EXERCISE GOAL –
Restate all entries exactly. Skip the images.

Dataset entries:
────────

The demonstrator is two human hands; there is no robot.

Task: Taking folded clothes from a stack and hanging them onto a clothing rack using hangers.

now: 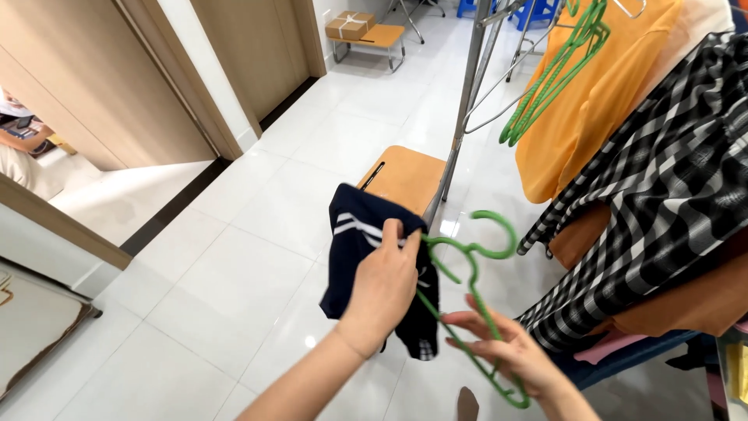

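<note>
Here a taped brown box sits on a far wooden bench.

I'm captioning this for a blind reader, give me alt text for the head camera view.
A left hand grips a navy garment with white stripes while the right hand holds a green plastic hanger beside it. Behind hang an orange garment and a black-and-white checked shirt, above a white tiled floor.
</note>
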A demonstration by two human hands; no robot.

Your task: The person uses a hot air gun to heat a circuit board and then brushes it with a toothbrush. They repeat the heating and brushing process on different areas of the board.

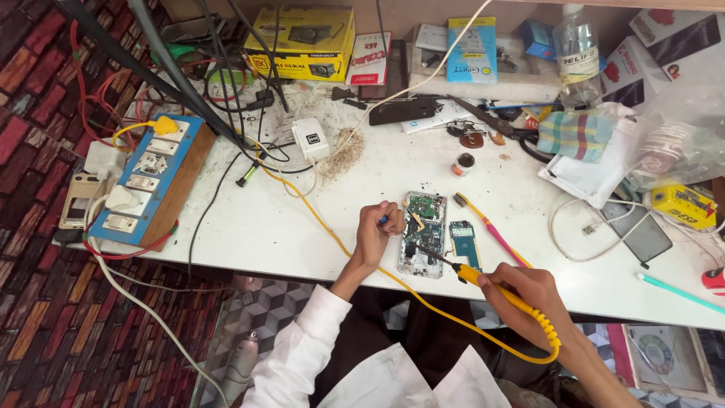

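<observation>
Head view of a white surface (272,227) with an opened phone (423,234) near its front edge, circuit board exposed. The right hand (529,295) is closed around the yellow handle of a soldering iron (483,279), held like a pen; its dark tip rests on the lower part of the phone's board. The iron's yellow cord (317,211) loops under the wrist and runs left across the surface toward a switchboard (151,181) at the left edge. The left hand (375,234) is clenched around a small blue-tipped item, too small to identify, its knuckles just beside the phone's left edge. A loose blue circuit board (462,240) lies just right of the phone, and a toothbrush (487,227) with a pink and yellow handle lies slanted beside that. Farther back: a white charger (311,140), a small solder tin (462,163), a yellow box (302,41), a clear bottle (578,53) and a checked cloth (578,134).
</observation>
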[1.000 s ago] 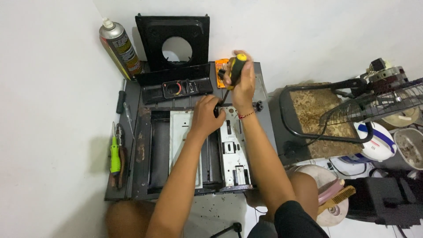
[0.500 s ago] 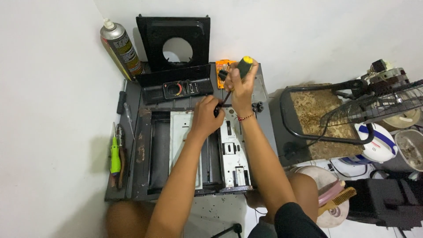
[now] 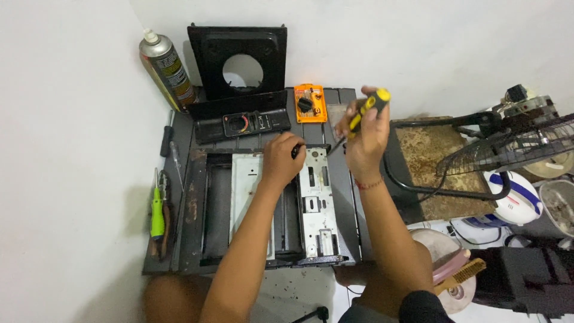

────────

RESULT OF THIS TASK –
The demonstrator is two human hands; there is no robot.

Task: Taking folded clothes from a stack and hanging them onto a clothing rack using hangers.

now: 

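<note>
Here a taped brown box sits on a far wooden bench.

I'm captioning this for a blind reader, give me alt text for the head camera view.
A left hand grips a navy garment with white stripes while the right hand holds a green plastic hanger beside it. Behind hang an orange garment and a black-and-white checked shirt, above a white tiled floor.
</note>
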A demonstration by two human hands; no robot.

Your task: The person uses a hot air gun to heat a circuit board and then brushes it with a toothbrush. They repeat the heating and brushing process on different areas of the board.


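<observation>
Head view of a white surface (272,227) with an opened phone (423,234) near its front edge, circuit board exposed. The right hand (529,295) is closed around the yellow handle of a soldering iron (483,279), held like a pen; its dark tip rests on the lower part of the phone's board. The iron's yellow cord (317,211) loops under the wrist and runs left across the surface toward a switchboard (151,181) at the left edge. The left hand (375,234) is clenched around a small blue-tipped item, too small to identify, its knuckles just beside the phone's left edge. A loose blue circuit board (462,240) lies just right of the phone, and a toothbrush (487,227) with a pink and yellow handle lies slanted beside that. Farther back: a white charger (311,140), a small solder tin (462,163), a yellow box (302,41), a clear bottle (578,53) and a checked cloth (578,134).
</observation>
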[1.000 s ago] 
[0.500 s ago] 
[now] 

There is no more output to give.